(Records from a collection)
_ _ _ _ _ _ _

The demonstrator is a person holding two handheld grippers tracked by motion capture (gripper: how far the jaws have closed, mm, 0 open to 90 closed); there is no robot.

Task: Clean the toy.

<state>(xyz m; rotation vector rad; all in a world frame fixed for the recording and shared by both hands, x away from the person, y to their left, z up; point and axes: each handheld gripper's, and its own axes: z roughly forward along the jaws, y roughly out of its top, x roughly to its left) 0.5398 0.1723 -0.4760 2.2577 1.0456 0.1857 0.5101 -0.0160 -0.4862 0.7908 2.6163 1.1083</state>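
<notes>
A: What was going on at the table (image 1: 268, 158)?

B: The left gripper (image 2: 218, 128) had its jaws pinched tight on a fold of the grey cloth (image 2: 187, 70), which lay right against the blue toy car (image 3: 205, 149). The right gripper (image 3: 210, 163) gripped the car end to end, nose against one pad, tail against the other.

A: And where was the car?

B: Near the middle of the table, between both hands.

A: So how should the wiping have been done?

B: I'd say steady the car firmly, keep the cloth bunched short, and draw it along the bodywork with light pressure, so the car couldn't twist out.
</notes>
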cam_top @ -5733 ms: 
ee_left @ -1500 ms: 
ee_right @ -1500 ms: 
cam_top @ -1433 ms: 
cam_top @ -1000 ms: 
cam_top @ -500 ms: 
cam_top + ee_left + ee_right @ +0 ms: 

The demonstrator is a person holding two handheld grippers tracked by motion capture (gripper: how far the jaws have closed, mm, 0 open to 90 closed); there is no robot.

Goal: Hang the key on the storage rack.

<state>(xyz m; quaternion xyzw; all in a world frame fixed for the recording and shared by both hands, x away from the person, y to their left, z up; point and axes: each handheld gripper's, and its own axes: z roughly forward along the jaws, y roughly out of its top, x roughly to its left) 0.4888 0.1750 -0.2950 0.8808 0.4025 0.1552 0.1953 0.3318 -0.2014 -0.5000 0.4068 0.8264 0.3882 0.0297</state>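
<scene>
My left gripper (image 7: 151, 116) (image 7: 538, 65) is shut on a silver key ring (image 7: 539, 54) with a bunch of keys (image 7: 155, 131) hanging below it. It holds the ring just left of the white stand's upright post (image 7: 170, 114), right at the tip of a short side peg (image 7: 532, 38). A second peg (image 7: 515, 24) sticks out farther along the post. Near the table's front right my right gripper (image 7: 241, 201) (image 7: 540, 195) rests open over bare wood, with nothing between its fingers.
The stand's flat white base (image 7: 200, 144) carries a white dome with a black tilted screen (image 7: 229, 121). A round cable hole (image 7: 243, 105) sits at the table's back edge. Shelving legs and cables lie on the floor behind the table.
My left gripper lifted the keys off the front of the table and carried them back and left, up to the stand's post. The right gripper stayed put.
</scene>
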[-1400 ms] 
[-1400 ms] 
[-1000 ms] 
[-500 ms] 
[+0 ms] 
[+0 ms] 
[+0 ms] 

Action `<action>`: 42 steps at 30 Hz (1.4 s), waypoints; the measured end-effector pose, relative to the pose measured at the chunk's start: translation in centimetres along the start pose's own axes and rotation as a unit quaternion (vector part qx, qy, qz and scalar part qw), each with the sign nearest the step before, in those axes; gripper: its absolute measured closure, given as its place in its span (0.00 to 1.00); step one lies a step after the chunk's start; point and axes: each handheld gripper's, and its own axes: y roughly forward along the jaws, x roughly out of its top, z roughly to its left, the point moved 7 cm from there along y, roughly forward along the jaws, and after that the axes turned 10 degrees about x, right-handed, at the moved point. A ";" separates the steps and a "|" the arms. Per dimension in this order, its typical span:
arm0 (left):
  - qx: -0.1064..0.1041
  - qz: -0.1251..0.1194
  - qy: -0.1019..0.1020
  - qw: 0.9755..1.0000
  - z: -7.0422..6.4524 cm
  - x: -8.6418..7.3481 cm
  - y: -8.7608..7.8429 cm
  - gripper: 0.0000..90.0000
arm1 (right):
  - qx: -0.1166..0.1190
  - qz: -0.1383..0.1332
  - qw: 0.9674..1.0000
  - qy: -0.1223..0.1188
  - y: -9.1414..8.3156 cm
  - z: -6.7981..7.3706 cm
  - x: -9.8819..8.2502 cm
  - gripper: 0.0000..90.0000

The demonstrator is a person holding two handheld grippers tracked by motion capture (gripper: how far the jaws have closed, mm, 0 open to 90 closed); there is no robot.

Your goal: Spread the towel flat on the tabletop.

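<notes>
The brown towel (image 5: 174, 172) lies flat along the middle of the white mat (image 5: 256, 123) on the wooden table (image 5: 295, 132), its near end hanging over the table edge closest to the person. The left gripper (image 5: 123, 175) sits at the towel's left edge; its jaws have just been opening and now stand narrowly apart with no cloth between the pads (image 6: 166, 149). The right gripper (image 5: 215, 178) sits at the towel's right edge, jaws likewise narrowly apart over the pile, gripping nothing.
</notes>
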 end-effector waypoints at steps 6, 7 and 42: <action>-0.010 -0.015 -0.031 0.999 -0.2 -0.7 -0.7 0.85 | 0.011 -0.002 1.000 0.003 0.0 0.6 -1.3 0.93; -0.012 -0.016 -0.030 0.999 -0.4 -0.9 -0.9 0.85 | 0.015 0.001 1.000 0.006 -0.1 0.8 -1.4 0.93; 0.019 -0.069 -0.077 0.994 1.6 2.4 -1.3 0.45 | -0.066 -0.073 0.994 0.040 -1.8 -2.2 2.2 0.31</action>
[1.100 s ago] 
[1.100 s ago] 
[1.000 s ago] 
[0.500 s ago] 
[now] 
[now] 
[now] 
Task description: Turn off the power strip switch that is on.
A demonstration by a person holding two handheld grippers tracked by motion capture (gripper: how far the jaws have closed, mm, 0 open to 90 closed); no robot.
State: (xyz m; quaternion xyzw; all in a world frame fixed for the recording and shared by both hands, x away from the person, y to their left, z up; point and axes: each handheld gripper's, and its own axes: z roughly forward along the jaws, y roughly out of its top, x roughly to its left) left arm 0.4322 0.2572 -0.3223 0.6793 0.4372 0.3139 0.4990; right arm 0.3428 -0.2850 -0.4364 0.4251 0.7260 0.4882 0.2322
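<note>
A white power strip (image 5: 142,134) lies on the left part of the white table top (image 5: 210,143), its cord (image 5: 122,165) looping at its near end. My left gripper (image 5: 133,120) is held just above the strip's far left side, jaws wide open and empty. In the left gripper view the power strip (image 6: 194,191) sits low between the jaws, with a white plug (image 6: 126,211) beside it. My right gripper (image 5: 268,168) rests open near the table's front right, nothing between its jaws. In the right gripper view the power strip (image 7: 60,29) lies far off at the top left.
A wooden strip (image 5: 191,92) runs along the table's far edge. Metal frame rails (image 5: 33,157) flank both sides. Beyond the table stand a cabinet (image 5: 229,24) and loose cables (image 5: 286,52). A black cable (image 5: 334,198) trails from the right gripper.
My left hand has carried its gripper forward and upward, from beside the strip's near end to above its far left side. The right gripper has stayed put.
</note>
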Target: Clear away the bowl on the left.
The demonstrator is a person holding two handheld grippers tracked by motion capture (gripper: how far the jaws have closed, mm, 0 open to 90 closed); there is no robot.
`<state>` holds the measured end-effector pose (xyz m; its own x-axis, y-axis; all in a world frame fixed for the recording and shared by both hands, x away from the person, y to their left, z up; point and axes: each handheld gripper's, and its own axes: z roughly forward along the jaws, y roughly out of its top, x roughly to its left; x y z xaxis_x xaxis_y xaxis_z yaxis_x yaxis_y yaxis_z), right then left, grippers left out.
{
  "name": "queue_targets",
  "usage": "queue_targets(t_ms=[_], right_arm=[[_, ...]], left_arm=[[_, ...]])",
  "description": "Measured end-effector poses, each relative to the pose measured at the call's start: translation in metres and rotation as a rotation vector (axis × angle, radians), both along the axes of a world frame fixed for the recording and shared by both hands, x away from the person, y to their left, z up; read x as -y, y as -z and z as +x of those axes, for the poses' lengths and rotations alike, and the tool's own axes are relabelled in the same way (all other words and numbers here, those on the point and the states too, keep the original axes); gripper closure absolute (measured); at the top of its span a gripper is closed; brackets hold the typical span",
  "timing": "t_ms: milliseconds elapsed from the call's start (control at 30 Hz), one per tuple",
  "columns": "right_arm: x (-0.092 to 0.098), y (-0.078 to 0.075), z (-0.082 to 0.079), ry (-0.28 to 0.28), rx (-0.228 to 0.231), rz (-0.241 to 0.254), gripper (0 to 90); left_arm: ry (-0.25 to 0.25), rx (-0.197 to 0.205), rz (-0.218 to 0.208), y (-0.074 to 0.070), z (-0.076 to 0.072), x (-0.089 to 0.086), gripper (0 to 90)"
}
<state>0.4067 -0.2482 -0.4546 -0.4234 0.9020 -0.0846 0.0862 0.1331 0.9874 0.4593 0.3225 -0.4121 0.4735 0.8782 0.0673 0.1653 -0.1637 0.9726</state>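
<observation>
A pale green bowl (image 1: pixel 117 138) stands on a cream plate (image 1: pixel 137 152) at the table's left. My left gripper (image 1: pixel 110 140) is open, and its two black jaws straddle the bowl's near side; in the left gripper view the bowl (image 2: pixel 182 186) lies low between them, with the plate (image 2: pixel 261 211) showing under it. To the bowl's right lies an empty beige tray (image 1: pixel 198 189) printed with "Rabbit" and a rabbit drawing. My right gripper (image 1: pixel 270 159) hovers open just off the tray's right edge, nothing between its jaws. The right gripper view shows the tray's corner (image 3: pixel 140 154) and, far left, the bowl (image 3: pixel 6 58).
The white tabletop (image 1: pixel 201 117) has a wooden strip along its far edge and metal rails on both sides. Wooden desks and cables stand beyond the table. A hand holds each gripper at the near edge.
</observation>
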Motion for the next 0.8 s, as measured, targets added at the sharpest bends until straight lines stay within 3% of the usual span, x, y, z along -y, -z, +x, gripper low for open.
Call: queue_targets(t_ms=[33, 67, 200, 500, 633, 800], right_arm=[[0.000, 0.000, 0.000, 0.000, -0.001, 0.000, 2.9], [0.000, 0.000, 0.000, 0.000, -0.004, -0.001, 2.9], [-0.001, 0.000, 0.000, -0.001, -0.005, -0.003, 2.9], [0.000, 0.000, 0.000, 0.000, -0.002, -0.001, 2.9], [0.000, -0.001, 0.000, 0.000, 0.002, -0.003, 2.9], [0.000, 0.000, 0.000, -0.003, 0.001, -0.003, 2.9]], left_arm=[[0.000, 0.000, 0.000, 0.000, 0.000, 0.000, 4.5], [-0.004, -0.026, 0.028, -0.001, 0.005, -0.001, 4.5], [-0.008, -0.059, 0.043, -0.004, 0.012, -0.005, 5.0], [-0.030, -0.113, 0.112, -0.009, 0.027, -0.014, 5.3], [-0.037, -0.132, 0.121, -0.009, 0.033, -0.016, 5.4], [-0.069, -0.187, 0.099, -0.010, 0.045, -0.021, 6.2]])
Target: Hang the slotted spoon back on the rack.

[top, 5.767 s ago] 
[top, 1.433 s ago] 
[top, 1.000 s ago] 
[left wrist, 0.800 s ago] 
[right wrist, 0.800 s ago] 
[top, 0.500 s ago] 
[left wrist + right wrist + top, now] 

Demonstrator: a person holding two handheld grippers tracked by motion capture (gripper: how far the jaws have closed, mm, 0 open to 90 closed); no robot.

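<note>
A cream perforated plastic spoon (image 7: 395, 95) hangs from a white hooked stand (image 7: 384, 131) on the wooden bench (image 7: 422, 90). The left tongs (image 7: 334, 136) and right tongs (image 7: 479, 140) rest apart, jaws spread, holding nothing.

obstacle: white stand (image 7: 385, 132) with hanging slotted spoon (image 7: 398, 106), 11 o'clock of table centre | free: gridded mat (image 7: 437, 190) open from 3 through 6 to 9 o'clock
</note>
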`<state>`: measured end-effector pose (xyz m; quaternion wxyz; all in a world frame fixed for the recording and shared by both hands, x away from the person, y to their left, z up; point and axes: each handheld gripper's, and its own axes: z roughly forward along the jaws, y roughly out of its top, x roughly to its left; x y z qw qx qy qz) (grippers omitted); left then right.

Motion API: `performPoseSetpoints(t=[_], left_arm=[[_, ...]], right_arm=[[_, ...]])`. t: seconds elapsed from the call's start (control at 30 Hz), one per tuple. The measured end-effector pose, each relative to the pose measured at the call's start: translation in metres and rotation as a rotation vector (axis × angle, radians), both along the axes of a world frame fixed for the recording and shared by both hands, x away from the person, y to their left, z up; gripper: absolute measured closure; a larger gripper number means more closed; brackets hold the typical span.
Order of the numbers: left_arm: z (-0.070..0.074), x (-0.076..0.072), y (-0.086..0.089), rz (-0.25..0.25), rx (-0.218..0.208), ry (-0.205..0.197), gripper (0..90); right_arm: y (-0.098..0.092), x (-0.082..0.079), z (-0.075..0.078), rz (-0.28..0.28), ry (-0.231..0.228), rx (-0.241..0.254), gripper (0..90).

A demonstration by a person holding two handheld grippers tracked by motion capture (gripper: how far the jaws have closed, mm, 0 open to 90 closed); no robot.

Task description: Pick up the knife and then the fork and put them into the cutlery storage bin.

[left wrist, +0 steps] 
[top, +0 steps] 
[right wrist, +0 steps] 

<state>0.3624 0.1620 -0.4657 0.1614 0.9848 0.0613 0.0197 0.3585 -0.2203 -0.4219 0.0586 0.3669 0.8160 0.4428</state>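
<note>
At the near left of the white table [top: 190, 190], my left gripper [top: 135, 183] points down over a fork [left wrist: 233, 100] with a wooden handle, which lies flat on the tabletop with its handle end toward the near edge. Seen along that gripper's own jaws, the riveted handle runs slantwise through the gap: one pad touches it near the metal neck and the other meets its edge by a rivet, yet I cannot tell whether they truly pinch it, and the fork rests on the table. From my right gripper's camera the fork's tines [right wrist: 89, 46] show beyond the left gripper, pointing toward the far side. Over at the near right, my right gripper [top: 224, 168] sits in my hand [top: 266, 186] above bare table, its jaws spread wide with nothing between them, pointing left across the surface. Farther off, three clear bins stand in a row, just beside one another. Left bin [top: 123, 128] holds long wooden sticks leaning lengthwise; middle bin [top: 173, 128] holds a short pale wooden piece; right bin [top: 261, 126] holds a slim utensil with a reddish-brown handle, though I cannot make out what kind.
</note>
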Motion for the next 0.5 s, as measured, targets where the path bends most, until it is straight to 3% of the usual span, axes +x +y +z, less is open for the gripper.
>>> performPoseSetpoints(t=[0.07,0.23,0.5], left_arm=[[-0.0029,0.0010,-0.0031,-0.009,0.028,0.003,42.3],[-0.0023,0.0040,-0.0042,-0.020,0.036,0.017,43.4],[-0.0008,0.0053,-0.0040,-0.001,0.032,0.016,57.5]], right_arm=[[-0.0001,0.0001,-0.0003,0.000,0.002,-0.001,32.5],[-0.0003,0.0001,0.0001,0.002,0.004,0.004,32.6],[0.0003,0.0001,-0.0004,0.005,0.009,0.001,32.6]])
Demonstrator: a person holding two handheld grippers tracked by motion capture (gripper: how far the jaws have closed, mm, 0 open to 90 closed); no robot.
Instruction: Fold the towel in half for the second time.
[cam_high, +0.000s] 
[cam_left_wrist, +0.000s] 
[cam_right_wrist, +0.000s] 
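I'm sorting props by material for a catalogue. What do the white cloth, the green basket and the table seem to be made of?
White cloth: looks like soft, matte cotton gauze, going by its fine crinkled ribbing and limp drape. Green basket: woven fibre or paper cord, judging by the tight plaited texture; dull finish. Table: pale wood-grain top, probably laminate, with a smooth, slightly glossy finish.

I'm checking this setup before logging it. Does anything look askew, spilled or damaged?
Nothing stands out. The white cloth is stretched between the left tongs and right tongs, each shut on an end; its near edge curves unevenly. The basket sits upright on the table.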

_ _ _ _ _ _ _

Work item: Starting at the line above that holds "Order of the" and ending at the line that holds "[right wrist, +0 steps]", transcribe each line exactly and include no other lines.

Response area:
Order of the numbers: left_arm: z (-0.070..0.074), x (-0.076..0.072), y (-0.086..0.089), rz (-0.25..0.25), rx (-0.218..0.208), ry (-0.205..0.197), gripper (0..90); right_arm: y (-0.098..0.092), x (-0.082..0.079), z (-0.075..0.078), rz (-0.28..0.28), ry (-0.231..0.228), rx (-0.241..0.254), gripper (0..90).

A demonstration by a person holding two handheld grippers tracked by motion capture (gripper: how far the jaws have closed, mm, 0 open to 90 closed); no robot.

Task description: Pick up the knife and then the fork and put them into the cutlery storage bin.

[left wrist, +0 steps] 
[top, +0 steps] 
[right wrist, +0 steps] 

Now the answer is complete.